== Aim of the task ==
Scan the listing for the word "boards" and give the number of lines where it appears, with no other text.

** Data shown follows **

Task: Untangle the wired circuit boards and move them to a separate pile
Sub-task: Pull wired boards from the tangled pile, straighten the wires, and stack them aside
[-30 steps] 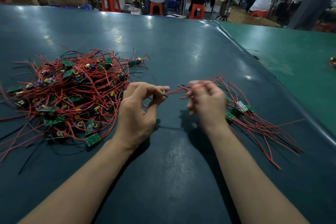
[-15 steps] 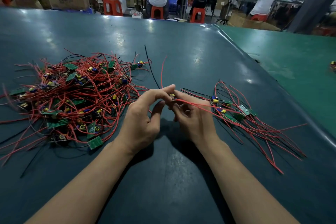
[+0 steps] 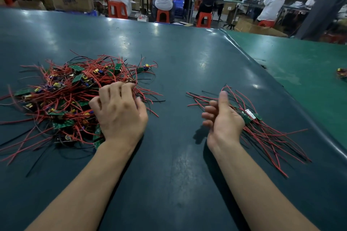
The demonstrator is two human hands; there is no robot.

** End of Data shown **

== Answer box ==
2